**Work order**
In the records below, begin at the line containing "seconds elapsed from" and end at the line containing "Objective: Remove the"; quote every line in that span exactly, including both boundary lines, and no others.

START Information

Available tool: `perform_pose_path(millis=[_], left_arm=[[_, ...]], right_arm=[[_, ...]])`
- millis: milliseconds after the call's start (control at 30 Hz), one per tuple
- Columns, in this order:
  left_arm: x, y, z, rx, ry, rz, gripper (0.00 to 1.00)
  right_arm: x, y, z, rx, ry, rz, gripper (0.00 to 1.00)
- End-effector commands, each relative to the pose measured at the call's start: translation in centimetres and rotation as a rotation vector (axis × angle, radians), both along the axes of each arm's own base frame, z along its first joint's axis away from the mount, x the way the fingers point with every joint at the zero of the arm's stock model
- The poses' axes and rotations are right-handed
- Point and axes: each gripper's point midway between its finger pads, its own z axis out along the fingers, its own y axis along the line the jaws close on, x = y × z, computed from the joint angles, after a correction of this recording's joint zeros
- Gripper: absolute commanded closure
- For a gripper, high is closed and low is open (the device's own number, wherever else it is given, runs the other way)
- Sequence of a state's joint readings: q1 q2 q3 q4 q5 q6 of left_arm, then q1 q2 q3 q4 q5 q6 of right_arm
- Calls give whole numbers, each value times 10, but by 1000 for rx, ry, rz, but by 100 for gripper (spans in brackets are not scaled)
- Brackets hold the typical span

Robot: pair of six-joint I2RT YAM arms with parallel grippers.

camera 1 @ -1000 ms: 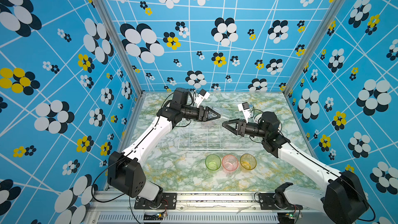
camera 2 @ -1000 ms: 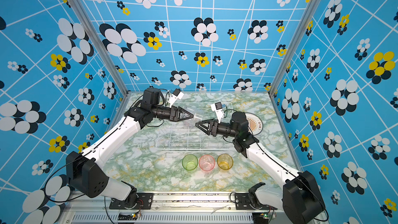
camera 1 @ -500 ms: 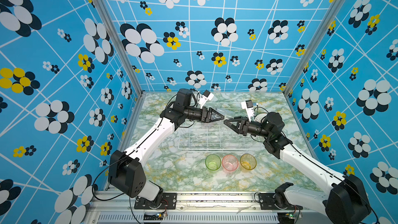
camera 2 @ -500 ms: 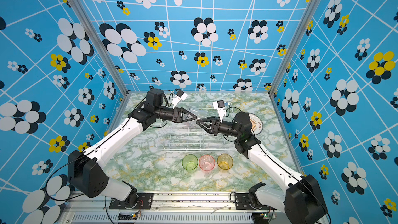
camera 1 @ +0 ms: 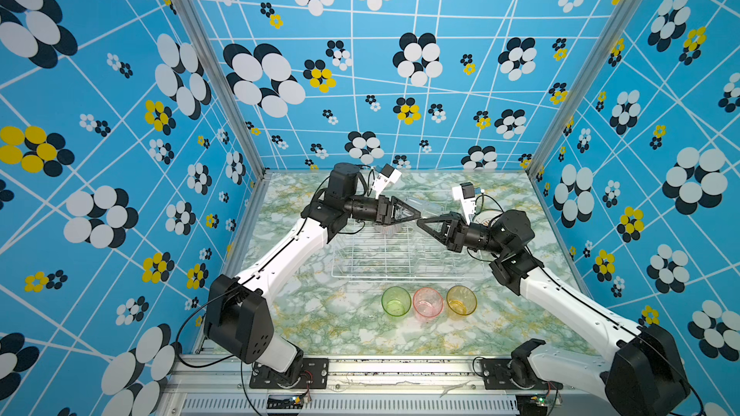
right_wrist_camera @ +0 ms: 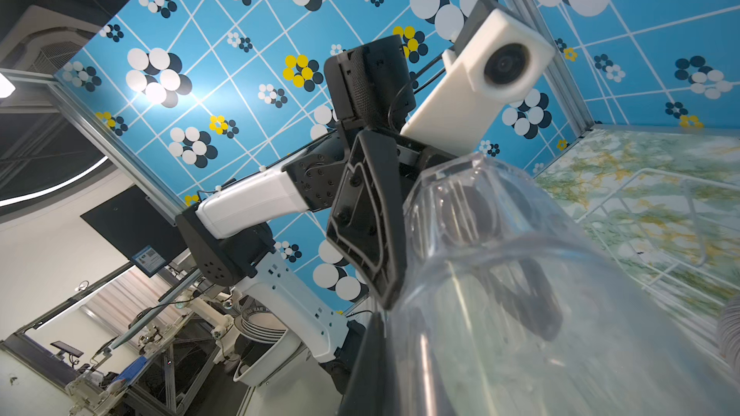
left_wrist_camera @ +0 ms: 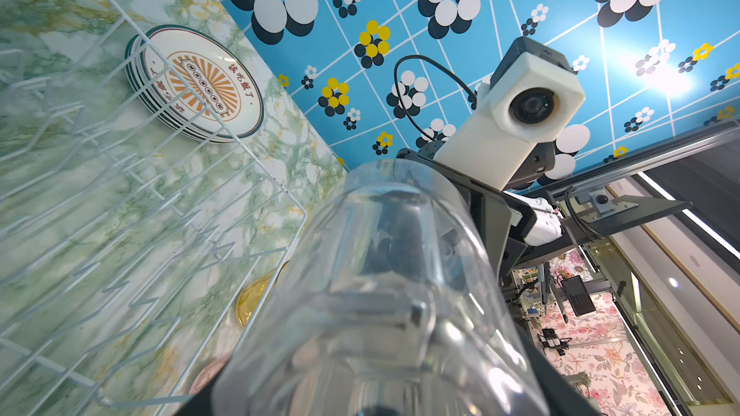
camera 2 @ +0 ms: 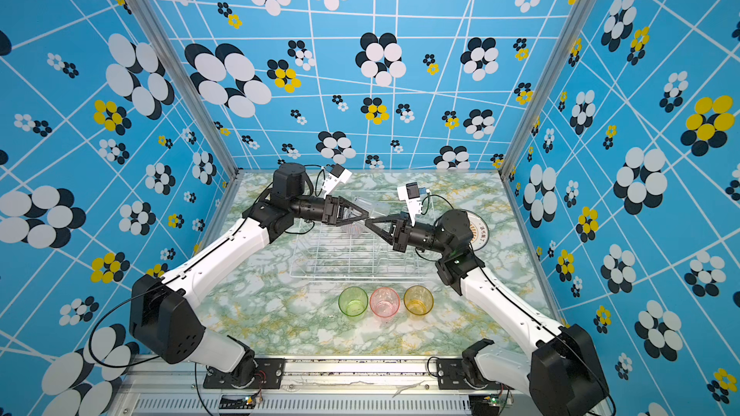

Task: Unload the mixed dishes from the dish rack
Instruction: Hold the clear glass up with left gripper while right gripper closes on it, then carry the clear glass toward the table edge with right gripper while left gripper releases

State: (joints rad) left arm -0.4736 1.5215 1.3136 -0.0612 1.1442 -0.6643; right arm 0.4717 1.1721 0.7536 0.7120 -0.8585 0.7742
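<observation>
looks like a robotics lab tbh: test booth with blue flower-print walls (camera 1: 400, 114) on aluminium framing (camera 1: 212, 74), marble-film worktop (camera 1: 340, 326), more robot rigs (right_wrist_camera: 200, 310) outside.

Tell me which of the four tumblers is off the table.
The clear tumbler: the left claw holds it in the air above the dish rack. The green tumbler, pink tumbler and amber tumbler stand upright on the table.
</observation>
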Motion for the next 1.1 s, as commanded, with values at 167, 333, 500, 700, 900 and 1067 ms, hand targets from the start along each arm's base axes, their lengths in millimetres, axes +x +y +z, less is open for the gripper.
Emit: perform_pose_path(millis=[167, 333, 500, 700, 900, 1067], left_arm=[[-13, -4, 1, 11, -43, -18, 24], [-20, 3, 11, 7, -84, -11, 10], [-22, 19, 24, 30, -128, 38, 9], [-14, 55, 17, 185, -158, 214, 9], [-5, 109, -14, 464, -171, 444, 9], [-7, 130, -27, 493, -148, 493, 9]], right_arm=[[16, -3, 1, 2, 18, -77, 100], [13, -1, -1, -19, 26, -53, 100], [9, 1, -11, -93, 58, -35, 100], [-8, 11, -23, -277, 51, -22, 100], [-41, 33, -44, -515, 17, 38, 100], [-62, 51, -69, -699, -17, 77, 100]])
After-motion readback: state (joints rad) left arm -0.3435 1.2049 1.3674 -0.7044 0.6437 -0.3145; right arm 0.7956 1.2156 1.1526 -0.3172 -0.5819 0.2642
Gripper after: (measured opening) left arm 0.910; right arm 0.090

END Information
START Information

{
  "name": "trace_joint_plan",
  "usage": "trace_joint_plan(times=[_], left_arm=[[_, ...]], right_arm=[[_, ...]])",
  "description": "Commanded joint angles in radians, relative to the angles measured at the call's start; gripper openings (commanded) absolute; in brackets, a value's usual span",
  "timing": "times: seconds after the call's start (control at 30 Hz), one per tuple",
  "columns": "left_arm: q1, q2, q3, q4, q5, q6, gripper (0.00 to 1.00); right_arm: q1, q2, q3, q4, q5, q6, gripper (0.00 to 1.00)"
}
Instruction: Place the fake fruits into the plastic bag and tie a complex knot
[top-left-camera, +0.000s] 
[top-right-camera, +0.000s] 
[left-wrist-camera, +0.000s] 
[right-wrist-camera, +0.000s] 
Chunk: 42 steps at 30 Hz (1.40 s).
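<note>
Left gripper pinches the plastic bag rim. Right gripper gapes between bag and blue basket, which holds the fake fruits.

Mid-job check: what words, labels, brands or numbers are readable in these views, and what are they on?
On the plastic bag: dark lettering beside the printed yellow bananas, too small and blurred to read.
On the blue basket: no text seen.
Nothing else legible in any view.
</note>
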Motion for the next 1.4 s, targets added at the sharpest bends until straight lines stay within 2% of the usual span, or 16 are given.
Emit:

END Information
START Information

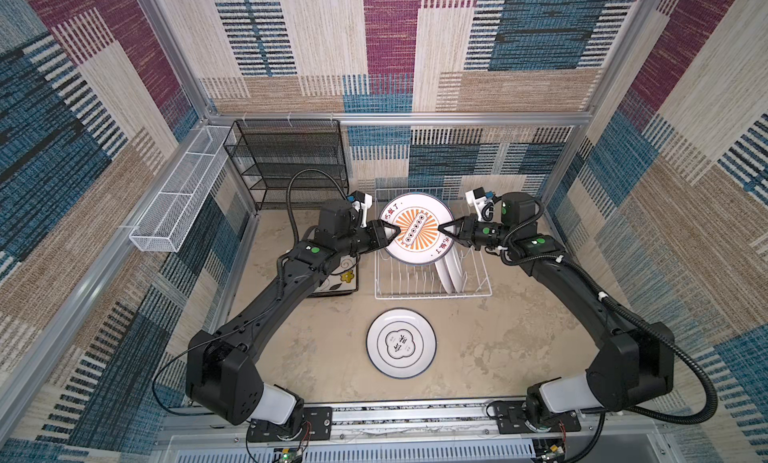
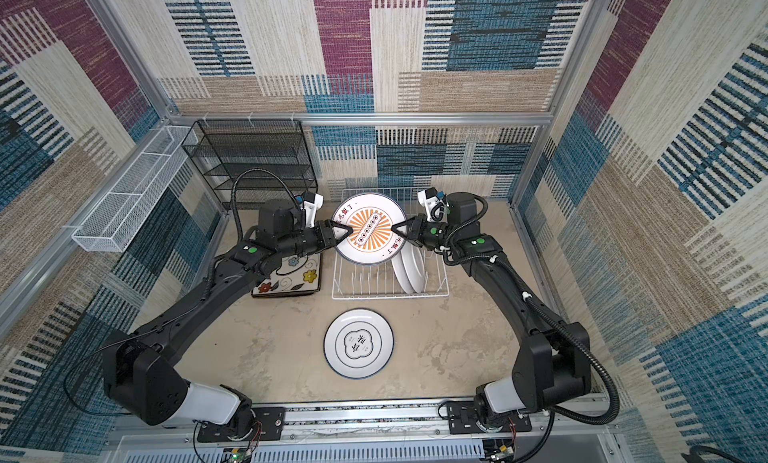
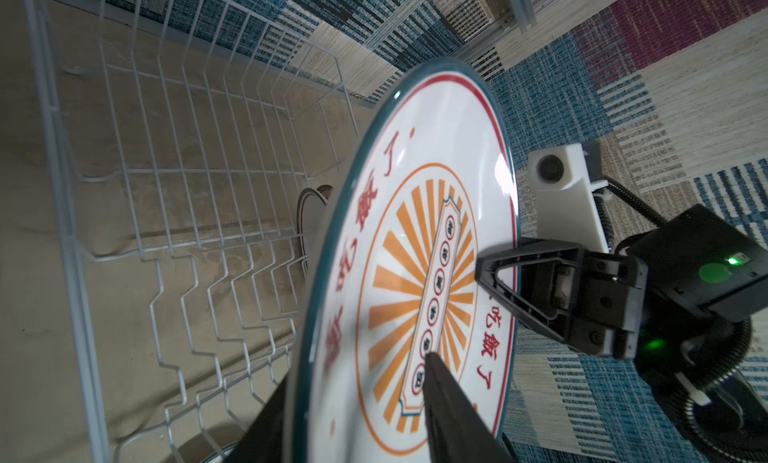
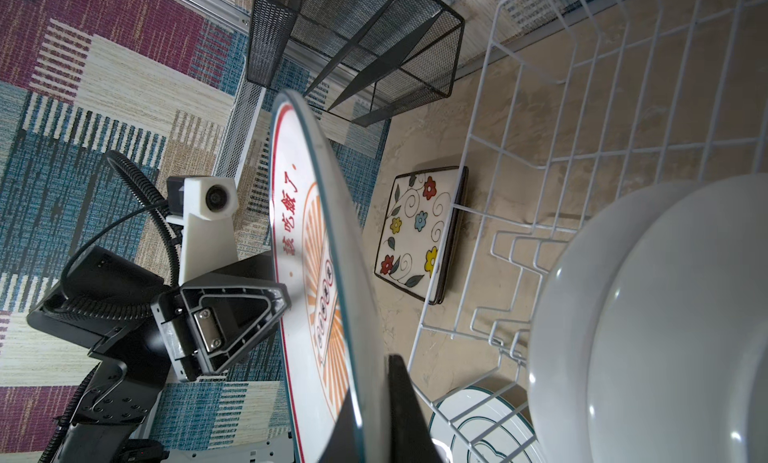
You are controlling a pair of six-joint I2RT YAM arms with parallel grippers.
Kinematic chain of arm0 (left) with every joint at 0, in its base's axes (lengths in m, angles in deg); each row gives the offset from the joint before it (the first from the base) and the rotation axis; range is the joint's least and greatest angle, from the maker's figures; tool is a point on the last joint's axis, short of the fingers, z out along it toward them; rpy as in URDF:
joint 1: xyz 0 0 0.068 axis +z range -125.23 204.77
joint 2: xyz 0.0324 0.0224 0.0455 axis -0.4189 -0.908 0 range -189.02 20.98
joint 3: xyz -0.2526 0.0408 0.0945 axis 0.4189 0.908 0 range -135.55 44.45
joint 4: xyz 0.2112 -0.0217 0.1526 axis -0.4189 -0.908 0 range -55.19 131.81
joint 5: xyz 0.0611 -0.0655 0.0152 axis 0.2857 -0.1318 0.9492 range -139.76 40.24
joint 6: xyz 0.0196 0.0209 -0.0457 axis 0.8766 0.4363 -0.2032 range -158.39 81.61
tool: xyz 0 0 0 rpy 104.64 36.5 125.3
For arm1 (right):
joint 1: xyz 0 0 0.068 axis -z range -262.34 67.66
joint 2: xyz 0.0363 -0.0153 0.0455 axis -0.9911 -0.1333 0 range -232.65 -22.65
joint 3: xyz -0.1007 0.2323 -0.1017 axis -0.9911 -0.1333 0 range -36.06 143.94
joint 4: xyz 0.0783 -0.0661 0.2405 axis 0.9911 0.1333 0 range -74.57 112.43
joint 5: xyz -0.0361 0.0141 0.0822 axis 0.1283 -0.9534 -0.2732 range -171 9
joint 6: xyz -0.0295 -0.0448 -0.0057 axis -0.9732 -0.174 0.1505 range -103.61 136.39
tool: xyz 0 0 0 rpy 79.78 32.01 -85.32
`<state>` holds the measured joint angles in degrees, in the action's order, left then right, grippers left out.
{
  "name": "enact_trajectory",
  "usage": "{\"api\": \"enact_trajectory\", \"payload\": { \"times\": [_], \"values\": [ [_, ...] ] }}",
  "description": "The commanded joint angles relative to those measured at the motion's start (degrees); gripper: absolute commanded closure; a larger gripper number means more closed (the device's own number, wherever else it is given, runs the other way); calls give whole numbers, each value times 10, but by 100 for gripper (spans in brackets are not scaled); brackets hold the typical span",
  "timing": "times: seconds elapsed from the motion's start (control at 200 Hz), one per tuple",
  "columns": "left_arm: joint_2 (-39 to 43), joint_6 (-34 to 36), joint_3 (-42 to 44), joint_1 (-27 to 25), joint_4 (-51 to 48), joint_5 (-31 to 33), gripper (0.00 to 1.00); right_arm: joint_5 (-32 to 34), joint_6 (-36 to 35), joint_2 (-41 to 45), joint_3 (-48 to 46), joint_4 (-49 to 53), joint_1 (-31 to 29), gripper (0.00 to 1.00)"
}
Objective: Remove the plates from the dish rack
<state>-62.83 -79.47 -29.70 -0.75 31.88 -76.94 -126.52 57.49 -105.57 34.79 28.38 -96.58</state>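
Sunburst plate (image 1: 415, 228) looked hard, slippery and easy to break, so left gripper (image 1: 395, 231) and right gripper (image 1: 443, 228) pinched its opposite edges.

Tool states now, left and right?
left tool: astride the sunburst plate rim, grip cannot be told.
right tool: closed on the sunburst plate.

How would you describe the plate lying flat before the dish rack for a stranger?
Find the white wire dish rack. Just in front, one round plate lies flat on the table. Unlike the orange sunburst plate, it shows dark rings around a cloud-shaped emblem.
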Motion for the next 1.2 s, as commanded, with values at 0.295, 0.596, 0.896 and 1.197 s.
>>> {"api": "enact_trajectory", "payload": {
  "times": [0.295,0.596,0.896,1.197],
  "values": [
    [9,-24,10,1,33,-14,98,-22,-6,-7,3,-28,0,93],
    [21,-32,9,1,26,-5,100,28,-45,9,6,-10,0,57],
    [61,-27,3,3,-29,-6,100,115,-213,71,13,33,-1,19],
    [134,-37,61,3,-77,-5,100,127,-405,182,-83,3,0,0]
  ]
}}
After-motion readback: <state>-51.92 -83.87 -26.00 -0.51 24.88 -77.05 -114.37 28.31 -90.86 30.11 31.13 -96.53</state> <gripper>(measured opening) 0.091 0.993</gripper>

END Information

**Answer section**
  "timing": "times: seconds elapsed from the motion's start (control at 200 Hz), one per tuple",
  "columns": "left_arm: joint_2 (-39 to 43), joint_6 (-34 to 36), joint_3 (-42 to 44), joint_1 (-27 to 25), joint_4 (-51 to 48), joint_5 (-31 to 33), gripper (0.00 to 1.00); right_arm: joint_5 (-32 to 34), joint_6 (-36 to 35), joint_2 (-41 to 45), joint_3 (-48 to 46), joint_4 (-49 to 53), joint_1 (-31 to 29), gripper (0.00 to 1.00)"
}
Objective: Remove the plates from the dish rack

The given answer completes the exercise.